[[ COLLECTED DATA, beginning ]]
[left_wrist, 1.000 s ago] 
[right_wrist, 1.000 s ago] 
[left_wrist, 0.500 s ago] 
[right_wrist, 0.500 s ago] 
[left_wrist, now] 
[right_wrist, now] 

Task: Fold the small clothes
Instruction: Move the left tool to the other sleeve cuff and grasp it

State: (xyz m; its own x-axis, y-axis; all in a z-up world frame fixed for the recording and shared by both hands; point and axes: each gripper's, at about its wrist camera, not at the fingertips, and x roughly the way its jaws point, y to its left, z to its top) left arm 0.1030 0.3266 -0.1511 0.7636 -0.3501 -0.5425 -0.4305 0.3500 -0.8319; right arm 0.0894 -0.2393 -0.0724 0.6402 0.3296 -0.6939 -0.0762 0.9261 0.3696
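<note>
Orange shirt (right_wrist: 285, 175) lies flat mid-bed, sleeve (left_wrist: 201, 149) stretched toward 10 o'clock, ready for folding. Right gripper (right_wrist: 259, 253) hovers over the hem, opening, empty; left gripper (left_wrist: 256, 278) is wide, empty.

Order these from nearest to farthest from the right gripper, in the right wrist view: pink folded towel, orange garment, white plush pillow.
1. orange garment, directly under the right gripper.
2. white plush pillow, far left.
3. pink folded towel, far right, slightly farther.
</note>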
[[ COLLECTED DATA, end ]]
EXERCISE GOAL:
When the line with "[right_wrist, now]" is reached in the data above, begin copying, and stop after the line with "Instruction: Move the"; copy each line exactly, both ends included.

YOUR SOLUTION:
[right_wrist, now] 

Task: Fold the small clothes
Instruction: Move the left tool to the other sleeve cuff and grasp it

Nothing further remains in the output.